TOLD BY IDA M. ROLLINS HAMBLIN
I can't tell you when we first met, but it was when we were both babies. My brother Charles had me in his care and Ephraim Marshall had Wallace and William Hamblin twins taking care of them. They were all playing together and I think perhaps that was our first introduction. As we grow older, as children often do, we single out certain persons and claim them among our school mates as our beau or boyfriends. So of course, I claimed Wallace as my beau. One night a bunch of us children about ten or eleven years old were invited to an old fashioned candy pulling party. We had them in those days very often. The candy was made out of molasses. My father had a molasses mill and of course it was not very hard to obtain it. When this party ended, Wallace accompanied me home as far as a bridge over a large ditch some distance from the house. I told him I could go the rest of the way home alone alright. I was afraid if he went any closer my brother Charles would see us and he would tease me about it. That was the first time he had ever taken me home.
We continued playing together. He would spend most of his time in the summer on a ranch assisting his mother milking cows and making butter and cheese. I visited a ranch of his stepfather's, as I and their girls were great chums. Some boys came riding up where we girls were one day and Wallace was one of them. He had a very nice little riding pony named Jack Knife. Well we girls all spoke up and said we claimed a ride on the pony. Well, of course, I got the first ride and I had not been used to riding.

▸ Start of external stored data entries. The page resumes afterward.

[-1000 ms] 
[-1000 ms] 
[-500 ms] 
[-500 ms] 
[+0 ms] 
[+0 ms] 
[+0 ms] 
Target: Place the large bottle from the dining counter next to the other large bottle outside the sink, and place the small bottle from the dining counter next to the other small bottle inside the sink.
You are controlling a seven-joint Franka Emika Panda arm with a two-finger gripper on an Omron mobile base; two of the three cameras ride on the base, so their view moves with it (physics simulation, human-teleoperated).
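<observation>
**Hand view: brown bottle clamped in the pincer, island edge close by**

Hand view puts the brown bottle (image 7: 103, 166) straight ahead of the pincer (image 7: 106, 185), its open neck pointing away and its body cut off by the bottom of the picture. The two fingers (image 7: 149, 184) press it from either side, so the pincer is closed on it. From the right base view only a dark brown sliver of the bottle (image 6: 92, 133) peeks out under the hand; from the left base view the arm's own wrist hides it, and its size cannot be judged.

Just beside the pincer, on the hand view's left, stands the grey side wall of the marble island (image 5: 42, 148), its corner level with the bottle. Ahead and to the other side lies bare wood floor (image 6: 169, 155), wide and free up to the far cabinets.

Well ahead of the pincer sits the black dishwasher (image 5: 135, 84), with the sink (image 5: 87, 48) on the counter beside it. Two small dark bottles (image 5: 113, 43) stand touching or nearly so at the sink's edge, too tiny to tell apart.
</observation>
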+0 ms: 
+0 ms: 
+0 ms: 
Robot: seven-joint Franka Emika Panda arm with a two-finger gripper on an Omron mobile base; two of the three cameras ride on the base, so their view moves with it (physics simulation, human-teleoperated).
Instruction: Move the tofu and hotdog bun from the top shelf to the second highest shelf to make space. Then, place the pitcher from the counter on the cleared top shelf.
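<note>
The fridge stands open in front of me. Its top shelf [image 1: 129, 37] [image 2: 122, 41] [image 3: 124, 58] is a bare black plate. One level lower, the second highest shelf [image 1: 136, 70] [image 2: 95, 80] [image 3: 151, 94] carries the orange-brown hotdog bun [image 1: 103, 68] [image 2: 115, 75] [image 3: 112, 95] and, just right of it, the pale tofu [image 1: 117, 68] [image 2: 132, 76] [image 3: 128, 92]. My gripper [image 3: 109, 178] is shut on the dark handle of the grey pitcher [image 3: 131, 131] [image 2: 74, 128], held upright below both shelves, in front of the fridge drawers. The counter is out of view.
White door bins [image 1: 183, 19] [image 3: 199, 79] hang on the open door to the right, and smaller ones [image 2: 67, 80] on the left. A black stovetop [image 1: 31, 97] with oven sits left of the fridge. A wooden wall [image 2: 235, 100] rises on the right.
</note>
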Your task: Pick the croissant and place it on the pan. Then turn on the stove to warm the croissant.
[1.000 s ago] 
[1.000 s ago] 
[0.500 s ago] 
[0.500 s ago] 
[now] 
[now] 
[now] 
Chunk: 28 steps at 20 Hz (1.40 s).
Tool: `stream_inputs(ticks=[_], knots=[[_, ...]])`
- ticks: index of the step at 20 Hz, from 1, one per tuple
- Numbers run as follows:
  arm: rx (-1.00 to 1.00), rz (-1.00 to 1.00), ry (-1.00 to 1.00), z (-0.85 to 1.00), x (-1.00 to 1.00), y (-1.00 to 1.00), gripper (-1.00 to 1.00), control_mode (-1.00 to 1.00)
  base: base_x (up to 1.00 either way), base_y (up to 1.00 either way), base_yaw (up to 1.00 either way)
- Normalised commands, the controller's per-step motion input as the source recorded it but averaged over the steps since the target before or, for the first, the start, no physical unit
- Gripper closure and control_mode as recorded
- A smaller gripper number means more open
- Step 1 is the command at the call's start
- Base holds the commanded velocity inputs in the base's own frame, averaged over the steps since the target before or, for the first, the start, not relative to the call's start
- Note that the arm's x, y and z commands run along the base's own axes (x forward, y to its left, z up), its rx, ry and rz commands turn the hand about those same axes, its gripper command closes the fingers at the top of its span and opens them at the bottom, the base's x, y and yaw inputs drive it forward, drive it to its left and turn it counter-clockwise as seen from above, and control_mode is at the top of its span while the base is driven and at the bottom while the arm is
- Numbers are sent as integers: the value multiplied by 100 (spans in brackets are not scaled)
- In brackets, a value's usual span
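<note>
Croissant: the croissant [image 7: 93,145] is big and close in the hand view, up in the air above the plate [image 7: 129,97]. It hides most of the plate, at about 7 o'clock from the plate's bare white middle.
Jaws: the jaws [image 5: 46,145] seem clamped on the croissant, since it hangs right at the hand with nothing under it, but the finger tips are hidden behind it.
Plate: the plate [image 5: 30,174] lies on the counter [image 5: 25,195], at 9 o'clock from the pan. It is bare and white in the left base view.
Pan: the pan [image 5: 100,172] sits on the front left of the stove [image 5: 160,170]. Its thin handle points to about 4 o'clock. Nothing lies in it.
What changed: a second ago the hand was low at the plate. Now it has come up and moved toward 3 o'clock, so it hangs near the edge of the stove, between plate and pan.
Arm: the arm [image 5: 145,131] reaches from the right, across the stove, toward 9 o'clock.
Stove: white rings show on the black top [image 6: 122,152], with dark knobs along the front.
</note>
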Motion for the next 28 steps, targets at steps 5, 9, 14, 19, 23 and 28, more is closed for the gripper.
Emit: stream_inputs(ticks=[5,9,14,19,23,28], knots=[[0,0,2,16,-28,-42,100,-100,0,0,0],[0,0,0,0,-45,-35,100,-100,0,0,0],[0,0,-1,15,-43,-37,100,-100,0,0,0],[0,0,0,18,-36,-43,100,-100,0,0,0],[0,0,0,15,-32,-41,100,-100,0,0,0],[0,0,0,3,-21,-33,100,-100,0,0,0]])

The horse started to trot and I clung onto the horn of the saddle and the horse stepped into a hole and I fell off and somehow or other the horse fell on me. I was not hurt, only badly scared and my face and clothes were black with dirt. Well that settled the horseback rides for that day.
Another time Wallace and I were out riding. We were older then and he had their work horses and his mother didn't like that and as we rode past their place she called to him to go put those horses up. I was like most thoughtless young people are. I thought it was terrible for her to call him and make him put those horses up. Our next ride was in a wagon with three or four spring seats in and about three or four couples with four horses on the wagon. Then we would go for a ride in the field or up the canyons for an hour or so after church on Sunday. Then in the winters our sports were dancing and sleigh riding.
Wallace always went on the ranches in the summer time working for the Murdocks, his brother-in-law. While he was away so much, I kept company with a home town young man and I thought at the time he was very nice, but he visited the saloon and played cards or gambled and one time he took me to a dance. He became intoxicated and was very sick and could not take me home so that settled it with he and I.
Wallace had made a trip with cattle to Wyoming (this was in the year 1880) and before he left he asked me for my hand. I told him I would have to think it over and give him my answer later. We were both 18 years old then. I went off to Provo to attend the B.Y.A. I heard from him occasionally while there. When I returned from school he had gone on another trip with cattle and he did not get home until about October of that year so when we met again he wanted my answer. I thought he was such a nice, large, good-looking young man and he had no bad habits and was a good living young man that he would be the one for me. Consequently, I gave my answer in the affirmative.
My brother Watson and Harriet Eyre were going to be married the following December so we made up our minds to be married at the same time. I suggested that we go to the St. George Temple to be married. He said he was afraid he could not get a recommend, but he had no trouble getting one.
When my girl chums and I were together talking of our fellows, as we sometimes called them, some of them were keeping company with some outsiders, as we called them. I remember I made the remark that I would not marry an outsider and one of the girls spoke up and said, "Shucks you don't know - you might fall in love with one." I said I would not go with them at all and then I knew I would not marry them.
Wallace rustled a spring wagon and a pair of mules and my brother Watson took a white top buggy and we started for the St. George Temple and were married Wednesday the 14th of December 1881. We left Minersville on a Sunday and returned the next Sunday so we were just a week making the trip. It will be just 54 years since that time and I have never seen another man I would trade him for.